= WHAT TO DO =
Up to and including the line with "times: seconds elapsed", reproduce the listing below exactly, beginning at its first line.
┄┄┄┄┄┄
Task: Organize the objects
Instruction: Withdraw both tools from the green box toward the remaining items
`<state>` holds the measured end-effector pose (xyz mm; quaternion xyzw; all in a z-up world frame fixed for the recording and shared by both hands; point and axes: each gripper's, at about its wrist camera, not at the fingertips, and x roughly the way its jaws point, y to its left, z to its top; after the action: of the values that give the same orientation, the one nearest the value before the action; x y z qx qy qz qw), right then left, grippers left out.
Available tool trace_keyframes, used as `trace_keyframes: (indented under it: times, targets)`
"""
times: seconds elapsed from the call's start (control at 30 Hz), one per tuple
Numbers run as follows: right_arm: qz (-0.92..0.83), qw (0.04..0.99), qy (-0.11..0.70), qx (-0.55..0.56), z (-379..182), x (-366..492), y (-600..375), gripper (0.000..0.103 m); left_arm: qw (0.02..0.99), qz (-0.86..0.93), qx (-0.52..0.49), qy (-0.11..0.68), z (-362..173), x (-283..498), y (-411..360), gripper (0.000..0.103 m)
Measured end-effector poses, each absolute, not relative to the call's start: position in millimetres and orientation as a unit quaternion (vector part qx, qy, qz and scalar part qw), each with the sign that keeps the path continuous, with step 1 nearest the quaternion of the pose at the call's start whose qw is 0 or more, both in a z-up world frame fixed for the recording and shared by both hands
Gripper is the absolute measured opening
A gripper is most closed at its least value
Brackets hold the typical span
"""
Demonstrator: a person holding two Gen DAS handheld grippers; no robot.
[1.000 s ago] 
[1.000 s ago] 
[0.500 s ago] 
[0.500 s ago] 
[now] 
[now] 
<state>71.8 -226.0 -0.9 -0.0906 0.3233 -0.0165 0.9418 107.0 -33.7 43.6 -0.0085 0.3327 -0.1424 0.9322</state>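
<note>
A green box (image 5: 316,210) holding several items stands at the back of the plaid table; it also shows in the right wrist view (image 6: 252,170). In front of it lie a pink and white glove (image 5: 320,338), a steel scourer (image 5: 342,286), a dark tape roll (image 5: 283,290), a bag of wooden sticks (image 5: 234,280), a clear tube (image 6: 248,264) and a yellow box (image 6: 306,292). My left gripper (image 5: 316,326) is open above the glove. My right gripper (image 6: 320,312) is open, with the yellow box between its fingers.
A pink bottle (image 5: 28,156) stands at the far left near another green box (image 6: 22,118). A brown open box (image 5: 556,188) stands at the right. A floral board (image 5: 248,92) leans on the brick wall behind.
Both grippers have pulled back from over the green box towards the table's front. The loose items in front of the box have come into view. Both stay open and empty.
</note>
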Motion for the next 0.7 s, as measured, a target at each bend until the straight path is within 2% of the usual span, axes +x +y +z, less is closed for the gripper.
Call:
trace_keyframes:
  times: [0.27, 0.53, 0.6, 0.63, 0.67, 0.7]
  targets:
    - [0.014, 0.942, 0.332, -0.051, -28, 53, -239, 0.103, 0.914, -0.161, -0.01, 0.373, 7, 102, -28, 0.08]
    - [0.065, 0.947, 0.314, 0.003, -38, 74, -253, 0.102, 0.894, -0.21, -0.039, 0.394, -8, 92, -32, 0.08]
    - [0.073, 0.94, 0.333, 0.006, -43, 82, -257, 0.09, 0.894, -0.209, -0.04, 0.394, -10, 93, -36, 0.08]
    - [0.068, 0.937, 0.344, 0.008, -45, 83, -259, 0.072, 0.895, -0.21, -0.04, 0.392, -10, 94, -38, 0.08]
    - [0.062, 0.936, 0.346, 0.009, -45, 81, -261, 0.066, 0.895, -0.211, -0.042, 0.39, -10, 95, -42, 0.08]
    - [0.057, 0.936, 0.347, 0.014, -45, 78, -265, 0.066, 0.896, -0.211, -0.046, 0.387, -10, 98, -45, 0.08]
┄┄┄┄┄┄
= ANSWER BELOW =
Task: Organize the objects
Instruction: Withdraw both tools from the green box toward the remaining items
`<state>` holds the measured end-effector pose (xyz mm; quaternion xyzw; all in a z-up world frame fixed for the recording and shared by both hands; point and axes: each gripper's, at about its wrist camera, not at the fingertips, and x roughly the way its jaws point, y to its left, z to its top; after the action: of the values that give the same orientation, the one nearest the value before the action; x y z qx qy qz qw), right then left, grippers left out.
Available tool trace_keyframes, used as `trace_keyframes: (indented under it: times, targets)`
"""
times: seconds elapsed from the call's start (control at 30 Hz), one per tuple

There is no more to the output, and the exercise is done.